除了受影响的大人,最不受影响的应该就是那帮孩子了。
毕竟他们不懂大人的烦恼,他们唯一的烦恼大抵就是玩没玩够、饭没吃饱以及先生抽考了。
所以每到先生被迫把他们召集起来讲文章时,他们就被迫坐在一堆,相互分享自己家的事,于是家里大人的那点隐秘被抖得裤衩子都不剩。
这个说爹娘吵架,那个说爹娘打架,那都是常态。
先生表示耳朵都听出茧子了。
甚至还有孩子主动提问:“我娘说我爹在外养狐狸精,我长这么大都没见过狐狸精,先生,要怎么才能养到狐狸精呢?”
先生:“……”
“要是有狐狸精的话,那有没有蝴蝶精、花精、鸟精、鱼精呢?”
然后一堆孩子们都纷纷表态,自己究竟想养个什么精。
先生人都麻了,后来不得不委婉地向各家表达,大人的事最好避开孩子,以免孩子受到影响。
越往西北的方向走,光景越是荒凉。
凛冽的寒风吹起,还落了几场雪。
大家窝在自己的马车里,有的裹紧毯子,有的握紧手炉。
还是时不时有抱怨的声音:“你以为西北这么好来的,这都还没到,冻都得冻死你。晚上睡觉的时候,我整夜脚都没暖和过。”

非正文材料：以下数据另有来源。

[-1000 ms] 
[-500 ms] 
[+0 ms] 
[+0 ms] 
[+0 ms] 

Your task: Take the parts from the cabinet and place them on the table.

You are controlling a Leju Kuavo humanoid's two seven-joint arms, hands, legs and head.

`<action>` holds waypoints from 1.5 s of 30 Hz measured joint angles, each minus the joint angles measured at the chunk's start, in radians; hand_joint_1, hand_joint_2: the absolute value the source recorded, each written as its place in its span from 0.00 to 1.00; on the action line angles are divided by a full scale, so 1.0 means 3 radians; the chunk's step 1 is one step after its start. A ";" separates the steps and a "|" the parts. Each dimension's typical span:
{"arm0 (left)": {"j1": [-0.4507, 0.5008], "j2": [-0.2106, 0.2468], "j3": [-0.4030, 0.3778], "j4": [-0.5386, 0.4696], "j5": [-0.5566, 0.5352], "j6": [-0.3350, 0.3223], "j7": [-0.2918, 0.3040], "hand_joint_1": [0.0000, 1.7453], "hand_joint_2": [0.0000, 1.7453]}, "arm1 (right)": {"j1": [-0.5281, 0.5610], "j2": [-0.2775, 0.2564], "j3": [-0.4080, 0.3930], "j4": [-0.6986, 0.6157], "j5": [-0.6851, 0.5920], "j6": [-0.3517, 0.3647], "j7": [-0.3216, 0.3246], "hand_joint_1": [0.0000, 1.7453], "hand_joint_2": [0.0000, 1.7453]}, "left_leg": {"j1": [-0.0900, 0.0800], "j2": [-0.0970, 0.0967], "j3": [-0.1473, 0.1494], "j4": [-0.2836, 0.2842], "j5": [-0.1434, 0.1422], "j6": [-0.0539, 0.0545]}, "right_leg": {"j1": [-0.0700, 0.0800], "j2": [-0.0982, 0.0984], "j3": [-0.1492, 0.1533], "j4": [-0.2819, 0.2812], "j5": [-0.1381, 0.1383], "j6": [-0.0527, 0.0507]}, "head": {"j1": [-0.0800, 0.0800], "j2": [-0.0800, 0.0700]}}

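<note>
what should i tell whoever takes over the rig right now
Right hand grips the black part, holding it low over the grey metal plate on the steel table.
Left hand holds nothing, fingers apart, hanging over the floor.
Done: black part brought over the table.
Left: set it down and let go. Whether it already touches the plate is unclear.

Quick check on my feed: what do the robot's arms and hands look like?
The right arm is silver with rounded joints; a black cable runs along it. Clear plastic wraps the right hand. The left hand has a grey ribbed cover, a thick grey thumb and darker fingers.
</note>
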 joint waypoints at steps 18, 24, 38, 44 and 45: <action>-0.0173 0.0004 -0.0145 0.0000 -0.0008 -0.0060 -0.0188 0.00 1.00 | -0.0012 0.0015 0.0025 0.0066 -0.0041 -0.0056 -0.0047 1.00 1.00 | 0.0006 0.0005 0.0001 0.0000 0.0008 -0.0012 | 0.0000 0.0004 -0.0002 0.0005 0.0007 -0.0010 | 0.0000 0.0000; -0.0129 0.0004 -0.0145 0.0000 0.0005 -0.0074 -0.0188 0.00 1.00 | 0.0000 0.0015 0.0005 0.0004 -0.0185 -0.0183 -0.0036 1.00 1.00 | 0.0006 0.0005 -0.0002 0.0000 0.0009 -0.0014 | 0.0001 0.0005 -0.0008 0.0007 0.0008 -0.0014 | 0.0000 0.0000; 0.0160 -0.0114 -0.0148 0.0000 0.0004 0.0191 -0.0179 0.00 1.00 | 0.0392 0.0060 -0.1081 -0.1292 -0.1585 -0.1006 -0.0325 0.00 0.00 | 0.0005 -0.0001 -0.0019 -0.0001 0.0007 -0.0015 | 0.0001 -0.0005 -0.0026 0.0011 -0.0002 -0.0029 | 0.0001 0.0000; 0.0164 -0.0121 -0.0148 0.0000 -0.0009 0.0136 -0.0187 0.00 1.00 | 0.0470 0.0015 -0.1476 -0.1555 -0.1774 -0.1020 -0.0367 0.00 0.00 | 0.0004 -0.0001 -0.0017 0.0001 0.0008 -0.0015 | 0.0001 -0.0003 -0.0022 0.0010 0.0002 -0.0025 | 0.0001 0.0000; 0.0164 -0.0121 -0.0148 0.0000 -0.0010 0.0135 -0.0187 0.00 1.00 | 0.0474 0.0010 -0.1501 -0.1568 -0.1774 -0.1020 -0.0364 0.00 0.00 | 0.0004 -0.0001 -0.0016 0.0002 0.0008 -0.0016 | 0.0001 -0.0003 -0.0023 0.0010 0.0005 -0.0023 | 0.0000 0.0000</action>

“真是,在家好好待着烤炉子不好吗,非得要这么大老远的来受罪。”
“多少年没这么冷过了,我都长冻疮了。”
即便到了中途休息的时候,下来走动的人也比之前少了许多。只是去解决完身体的需求,就又返回到车里。
陆莹莹想多走走,就被好友催促着上马车。
“你别在外面逗留了,风这么大,本来身子就弱,要是感染了风寒得不偿失。”
“就是,我们赶紧回车上去。”
少女们在马车里坐定,分享了一下地方买来的美味小食,又说了会话。
然后有人试着问:“莹莹,此次去西北,你有没有想见的人呢?”
其他几个都不约而同地竖起了耳朵。
陆莹莹愣了愣,道:“为什么问这个问题?我在西北又没有故人,怎么会有想见的。”
“怎么没有,年初那位姚将军不就是故人吗?”
陆莹莹神色平淡:“那位顶多是有过两面之缘的人吧,还算不上故人。”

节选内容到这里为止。